BEGIN Data section

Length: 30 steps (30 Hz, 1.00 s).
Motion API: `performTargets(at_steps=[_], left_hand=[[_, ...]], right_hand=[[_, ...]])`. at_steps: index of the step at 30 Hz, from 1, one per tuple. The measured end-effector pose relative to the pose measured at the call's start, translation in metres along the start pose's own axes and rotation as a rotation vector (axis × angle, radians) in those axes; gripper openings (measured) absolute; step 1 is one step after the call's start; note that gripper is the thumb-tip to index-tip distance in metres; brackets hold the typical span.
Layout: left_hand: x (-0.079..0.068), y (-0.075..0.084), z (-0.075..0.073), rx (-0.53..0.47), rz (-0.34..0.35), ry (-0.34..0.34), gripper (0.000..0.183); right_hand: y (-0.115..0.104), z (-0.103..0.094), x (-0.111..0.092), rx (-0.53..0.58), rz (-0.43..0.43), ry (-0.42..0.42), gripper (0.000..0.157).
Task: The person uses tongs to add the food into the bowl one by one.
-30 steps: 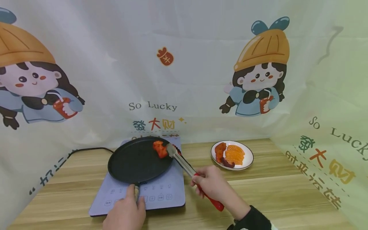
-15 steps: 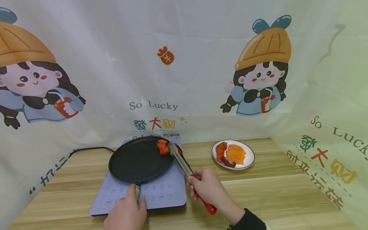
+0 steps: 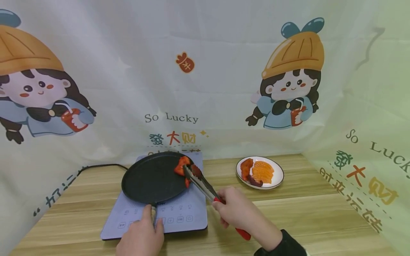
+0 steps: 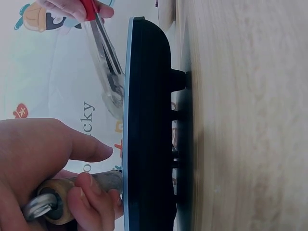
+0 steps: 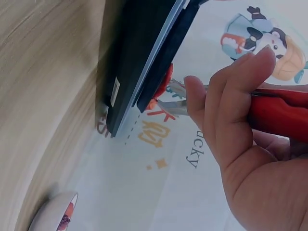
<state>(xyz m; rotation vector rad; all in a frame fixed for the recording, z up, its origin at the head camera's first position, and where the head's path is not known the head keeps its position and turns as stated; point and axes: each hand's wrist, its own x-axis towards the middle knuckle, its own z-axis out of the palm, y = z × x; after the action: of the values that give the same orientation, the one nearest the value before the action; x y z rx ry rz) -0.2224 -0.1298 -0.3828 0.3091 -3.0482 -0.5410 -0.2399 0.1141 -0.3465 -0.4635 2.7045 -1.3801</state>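
Note:
A round black frying pan (image 3: 150, 181) sits on the induction cooker. In the head view my left hand (image 3: 141, 234) grips its handle, and the left wrist view shows the fingers around the wooden handle (image 4: 57, 192) with its metal ring. My right hand (image 3: 235, 208) holds red-handled metal tongs (image 3: 201, 185), their arms somewhat spread. Their tips are at a red-orange piece of food (image 3: 182, 165), like marinated meat, at the pan's right rim. A darker red part (image 3: 196, 171) shows between the tong arms. Whether the tips grip the food is hard to tell.
The induction cooker (image 3: 121, 227) stands on the wooden table (image 3: 288, 220), its cord (image 3: 102, 165) running left. Right of it, a white dark-rimmed plate (image 3: 277, 181) bears orange slices (image 3: 262, 172), a red piece (image 3: 246, 167) and a dark curled piece (image 3: 255, 180). A printed curtain (image 3: 224, 71) hangs behind.
The food has shifted right and its outline has changed at the pan's right rim. The tong arms have spread apart and their tips now sit lower. The left hand stays on the handle.

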Motion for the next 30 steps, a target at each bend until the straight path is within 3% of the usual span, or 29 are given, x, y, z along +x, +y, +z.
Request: performTargets(at_steps=[6, 13, 18, 22, 26, 30], left_hand=[[0.001, 0.0, 0.0, 0.002, 0.004, 0.003, 0.063], [0.0, -0.001, 0.001, 0.002, 0.019, 0.019, 0.062], [0.0, -0.001, 0.001, -0.001, 0.019, 0.017, 0.062], [0.0, -0.001, 0.002, -0.004, 0.023, 0.025, 0.062], [-0.001, 0.0, 0.002, -0.006, 0.02, 0.019, 0.062], [-0.001, 0.0, 0.002, -0.004, 0.013, 0.005, 0.063]], right_hand=[[-0.003, -0.004, -0.003, -0.013, -0.023, -0.037, 0.005], [-0.009, -0.002, -0.005, -0.119, -0.04, -0.033, 0.013], [-0.008, -0.009, -0.007, -0.088, -0.051, -0.056, 0.007], [-0.006, -0.033, -0.009, -0.129, -0.085, -0.049, 0.006], [0.0, -0.068, -0.013, -0.237, -0.113, 0.035, 0.007], [0.008, -0.1, -0.018, -0.27, -0.091, 0.104, 0.008]])
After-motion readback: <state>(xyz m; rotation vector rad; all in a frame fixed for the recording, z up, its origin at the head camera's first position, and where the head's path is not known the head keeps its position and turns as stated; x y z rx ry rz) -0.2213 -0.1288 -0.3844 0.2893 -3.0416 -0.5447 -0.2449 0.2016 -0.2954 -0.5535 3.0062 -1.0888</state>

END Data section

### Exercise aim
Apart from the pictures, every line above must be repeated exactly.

### Task answer
Length: 30 steps (30 Hz, 1.00 s).
Motion API: `performTargets(at_steps=[_], left_hand=[[_, ...]], right_hand=[[_, ...]])`. at_steps: index of the step at 30 Hz, from 1, one per tuple. The measured end-effector pose relative to the pose measured at the call's start, translation in metres along the start pose's own axes and rotation as a rotation vector (axis × angle, radians) in those axes; gripper openings (measured) absolute; step 1 is one step after the call's start; note that gripper is the thumb-tip to index-tip distance in metres; brackets hold the typical span.
Layout: left_hand: x (-0.079..0.068), y (-0.075..0.084), z (-0.075..0.073), rx (-0.53..0.47), rz (-0.34..0.35), ry (-0.34..0.34), gripper (0.000..0.183); right_hand: y (-0.115..0.104), z (-0.103..0.094), x (-0.111..0.092), rx (-0.53..0.58), rz (-0.43..0.43), ry (-0.42..0.42), gripper (0.000..0.157).
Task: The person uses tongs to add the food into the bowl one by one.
-30 steps: 
-15 steps: 
+0 steps: 
+0 steps: 
+0 steps: 
<state>(xyz m; rotation vector rad; all in a frame fixed for the recording, z up, its origin at the head camera's first position, and where the head's path is not known the head keeps its position and turns as stated; point and axes: each hand's wrist, its own x-axis towards the middle knuckle, its own z-axis out of the palm, y = z × x; after the action: of the values that give the same orientation, the one nearest the value before the action; x y z rx ry rz) -0.2224 -0.1298 -0.3828 0.3091 -3.0482 -0.5410 -0.2399 0.1141 -0.3465 -0.4635 2.7045 -1.3801</state>
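Note:
A round black frying pan (image 3: 150, 181) sits on the induction cooker. In the head view my left hand (image 3: 141, 234) grips its handle, and the left wrist view shows the fingers around the wooden handle (image 4: 57, 192) with its metal ring. My right hand (image 3: 235, 208) holds red-handled metal tongs (image 3: 201, 185), their arms somewhat spread. Their tips are at a red-orange piece of food (image 3: 182, 165), like marinated meat, at the pan's right rim. A darker red part (image 3: 196, 171) shows between the tong arms. Whether the tips grip the food is hard to tell.
The induction cooker (image 3: 121, 227) stands on the wooden table (image 3: 288, 220), its cord (image 3: 102, 165) running left. Right of it, a white dark-rimmed plate (image 3: 277, 181) bears orange slices (image 3: 262, 172), a red piece (image 3: 246, 167) and a dark curled piece (image 3: 255, 180). A printed curtain (image 3: 224, 71) hangs behind.
The food has shifted right and its outline has changed at the pan's right rim. The tong arms have spread apart and their tips now sit lower. The left hand stays on the handle.
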
Motion for the next 30 steps, a target at each bend until the straight path is within 3% of the usual span, or 29 are given, x, y, z along +x, +y, +z.
Request: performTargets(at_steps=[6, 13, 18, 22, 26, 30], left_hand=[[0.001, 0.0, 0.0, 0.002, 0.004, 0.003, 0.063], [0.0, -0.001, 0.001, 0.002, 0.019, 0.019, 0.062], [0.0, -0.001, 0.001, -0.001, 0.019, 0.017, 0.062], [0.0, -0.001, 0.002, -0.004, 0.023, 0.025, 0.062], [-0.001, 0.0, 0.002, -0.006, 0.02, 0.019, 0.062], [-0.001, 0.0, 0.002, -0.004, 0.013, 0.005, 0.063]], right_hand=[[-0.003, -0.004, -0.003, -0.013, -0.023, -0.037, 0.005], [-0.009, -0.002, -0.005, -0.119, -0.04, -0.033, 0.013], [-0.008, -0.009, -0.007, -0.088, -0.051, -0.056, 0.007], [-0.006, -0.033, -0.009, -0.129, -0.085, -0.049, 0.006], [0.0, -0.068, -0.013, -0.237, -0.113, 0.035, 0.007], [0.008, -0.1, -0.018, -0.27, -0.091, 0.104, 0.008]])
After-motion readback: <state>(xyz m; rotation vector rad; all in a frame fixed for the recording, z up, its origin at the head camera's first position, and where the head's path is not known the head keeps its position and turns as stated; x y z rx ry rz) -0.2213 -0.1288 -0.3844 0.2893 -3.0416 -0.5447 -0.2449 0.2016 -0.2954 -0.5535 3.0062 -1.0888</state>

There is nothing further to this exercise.